Августин Блаженный стыдился, воруя груши.
Но не мне заводить пластинку, спасая души.
Я пытаюсь понять, что их ждет через надцать лет.
После письменности. Не эту мне жаль утрату…
Просто если позволено все, перевру цитату,
То и вправду — нет.
Небо, пригорок
Не объяснить, как дорог,
Смутно, почти до слёз,
Сад городской — пригорок
С рощицею берёз;
Шёпот их, шелест, шашни
Рядом с торцом дворца,
Водонапорной башни
Золото багреца
На голубом закате
Жизни, майского дня…
Нету этого, кстати.
Не было и меня.
Сумрака ли сурового
Тень так исправно легла,
Что и музей Суворова
Не виден из-за угла…
Небо, пригорок, рощица —
Вот потому и ропщется.
* * *
У меня ничего ещё не сбылось.
Дайте в руки мне мировую ось —
Я поддел бы ею две-три планеты,
Чтоб у Кое-Кого что-нибудь срослось,
Словно рот, которым все песни спеты.
Но пока суета в этот рот суёт.
В небоскрёб так врезается самолёт.
Разговорцы о горцах. О бабках. Бабах.
Если песни спеты, не нужен рот.
Объяснить? Ничего, что в таких масштабах?
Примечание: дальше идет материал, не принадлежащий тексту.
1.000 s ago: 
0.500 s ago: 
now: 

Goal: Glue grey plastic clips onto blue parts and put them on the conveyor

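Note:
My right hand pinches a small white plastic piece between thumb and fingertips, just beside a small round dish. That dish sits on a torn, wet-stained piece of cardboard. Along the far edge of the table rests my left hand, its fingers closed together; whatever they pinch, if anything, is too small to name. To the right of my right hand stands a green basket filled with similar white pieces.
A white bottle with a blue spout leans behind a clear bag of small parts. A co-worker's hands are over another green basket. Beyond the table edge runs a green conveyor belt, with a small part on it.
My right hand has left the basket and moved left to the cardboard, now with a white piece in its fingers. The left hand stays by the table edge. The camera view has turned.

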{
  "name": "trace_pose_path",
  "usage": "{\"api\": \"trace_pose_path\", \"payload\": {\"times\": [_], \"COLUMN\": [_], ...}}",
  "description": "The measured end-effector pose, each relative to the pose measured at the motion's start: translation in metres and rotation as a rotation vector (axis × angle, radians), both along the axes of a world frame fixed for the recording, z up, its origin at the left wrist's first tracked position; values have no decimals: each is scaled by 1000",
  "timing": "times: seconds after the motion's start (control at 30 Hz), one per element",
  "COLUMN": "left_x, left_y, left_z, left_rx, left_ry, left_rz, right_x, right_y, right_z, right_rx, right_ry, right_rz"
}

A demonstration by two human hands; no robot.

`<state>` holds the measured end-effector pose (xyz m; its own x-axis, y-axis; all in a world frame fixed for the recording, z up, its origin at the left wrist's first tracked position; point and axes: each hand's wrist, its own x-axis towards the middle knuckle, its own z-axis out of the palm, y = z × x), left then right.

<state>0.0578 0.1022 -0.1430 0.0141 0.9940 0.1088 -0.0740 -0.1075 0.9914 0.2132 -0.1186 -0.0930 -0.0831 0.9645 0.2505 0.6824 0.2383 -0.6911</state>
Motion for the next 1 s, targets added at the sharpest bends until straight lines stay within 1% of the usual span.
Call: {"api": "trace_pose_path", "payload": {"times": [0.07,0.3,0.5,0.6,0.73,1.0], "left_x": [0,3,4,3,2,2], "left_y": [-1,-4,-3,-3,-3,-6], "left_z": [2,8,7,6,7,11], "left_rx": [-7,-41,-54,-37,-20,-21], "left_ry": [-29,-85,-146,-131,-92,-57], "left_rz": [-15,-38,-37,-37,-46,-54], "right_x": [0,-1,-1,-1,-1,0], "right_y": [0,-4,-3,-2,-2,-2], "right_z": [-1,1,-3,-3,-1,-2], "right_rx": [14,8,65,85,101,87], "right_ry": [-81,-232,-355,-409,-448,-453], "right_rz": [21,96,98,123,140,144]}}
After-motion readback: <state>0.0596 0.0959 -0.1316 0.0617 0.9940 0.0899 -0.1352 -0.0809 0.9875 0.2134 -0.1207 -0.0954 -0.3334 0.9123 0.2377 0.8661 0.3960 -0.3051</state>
Всё не стоит смерти лишь одного.
«Я» содержит прочее большинство:
В миллиардах гибнущих гибнет Авель.
Все мы в царстве мёртвых. Вот статус-кво.
Отличать от Сталина рак мы вправе ль?
После мины не сохранить лица.
Возражения принимаются:
На войне — погромче; в больнице — тише.
Нет ответчика после конца истца.
Что, рождаемость — смертности где-то выше?
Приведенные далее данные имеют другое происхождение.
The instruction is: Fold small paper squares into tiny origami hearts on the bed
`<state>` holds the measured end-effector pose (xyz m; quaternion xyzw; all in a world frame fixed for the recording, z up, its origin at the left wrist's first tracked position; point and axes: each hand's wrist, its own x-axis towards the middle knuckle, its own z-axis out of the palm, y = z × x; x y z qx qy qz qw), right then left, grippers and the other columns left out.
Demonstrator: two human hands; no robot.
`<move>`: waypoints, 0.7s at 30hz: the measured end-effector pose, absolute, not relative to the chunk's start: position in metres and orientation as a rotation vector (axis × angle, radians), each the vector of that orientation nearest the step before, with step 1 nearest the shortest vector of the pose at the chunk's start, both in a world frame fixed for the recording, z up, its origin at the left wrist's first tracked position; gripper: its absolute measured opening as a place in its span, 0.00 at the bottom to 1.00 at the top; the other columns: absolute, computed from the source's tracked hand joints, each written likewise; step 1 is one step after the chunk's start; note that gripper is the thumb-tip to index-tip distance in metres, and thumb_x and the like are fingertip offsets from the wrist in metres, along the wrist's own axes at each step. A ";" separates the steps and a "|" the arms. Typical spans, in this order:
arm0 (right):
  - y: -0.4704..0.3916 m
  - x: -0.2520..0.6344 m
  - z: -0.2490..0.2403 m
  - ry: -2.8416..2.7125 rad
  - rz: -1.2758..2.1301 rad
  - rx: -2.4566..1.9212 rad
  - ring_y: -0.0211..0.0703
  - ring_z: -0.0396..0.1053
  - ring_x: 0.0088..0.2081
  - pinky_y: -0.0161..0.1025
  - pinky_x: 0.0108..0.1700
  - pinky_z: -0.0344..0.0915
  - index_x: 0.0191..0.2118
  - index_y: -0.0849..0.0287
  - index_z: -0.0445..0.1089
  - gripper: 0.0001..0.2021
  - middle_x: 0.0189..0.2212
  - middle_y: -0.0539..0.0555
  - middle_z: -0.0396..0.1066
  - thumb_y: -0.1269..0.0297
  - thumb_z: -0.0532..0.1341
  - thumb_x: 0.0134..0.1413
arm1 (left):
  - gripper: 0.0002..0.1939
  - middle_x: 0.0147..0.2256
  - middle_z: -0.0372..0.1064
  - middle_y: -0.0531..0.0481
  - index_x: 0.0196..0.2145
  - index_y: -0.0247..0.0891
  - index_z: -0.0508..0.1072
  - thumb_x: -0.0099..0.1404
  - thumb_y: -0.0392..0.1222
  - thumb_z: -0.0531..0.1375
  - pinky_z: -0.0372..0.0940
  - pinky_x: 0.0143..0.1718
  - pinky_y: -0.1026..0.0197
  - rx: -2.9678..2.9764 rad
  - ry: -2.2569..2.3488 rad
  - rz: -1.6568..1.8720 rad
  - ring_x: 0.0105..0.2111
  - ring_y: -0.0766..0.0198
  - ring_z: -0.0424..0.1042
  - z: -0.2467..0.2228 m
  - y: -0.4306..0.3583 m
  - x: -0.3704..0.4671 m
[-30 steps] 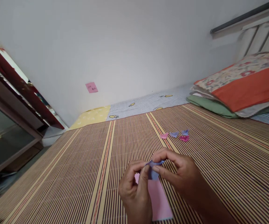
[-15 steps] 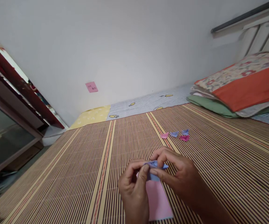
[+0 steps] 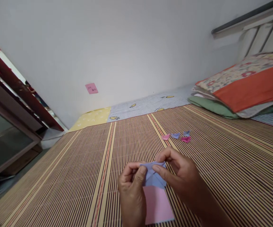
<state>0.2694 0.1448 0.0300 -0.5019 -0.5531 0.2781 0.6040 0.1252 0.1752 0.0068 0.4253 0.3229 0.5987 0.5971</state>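
Observation:
A partly folded sheet of blue paper (image 3: pixel 154 179) is held up between both hands, its creases facing me. My left hand (image 3: pixel 133 186) pinches the paper's left edge between thumb and fingers. On the other side, my right hand (image 3: pixel 179 168) is closed on the upper right part, thumb in front and fingers behind. Below the blue paper lies a pad of pink paper (image 3: pixel 159 206), its upper end hidden. Farther off, small folded paper pieces rest on the mat: a light pink one (image 3: pixel 165 137), a magenta one (image 3: pixel 186 139) and two blue ones (image 3: pixel 175 135).
A striped bamboo mat (image 3: pixel 79 167) covers the bed. Folded bedding (image 3: pixel 252 88) is stacked at the right, near a radiator (image 3: pixel 259 39). A pink note (image 3: pixel 91 88) sticks to the wall. A glass-panelled cabinet (image 3: pixel 6 138) stands at the left.
The blue paper has turned and spread flatter, showing more of its creased face. Both hands keep hold of it, and the right thumb now lies across its front.

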 end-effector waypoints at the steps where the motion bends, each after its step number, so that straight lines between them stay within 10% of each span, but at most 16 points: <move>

Но рождаются, но рождаются,
Несмотря на silentium статуй в нише —
Македонцы-легионеры с копьями и щитами,
Наши пенсионеры со скомканными счетами…
Грешники, маловеры, заколотые коровы,
Бабочки без пыльцы, — живы вполне, здоровы.
Вишни цветут, покуда клёны стоят багровы.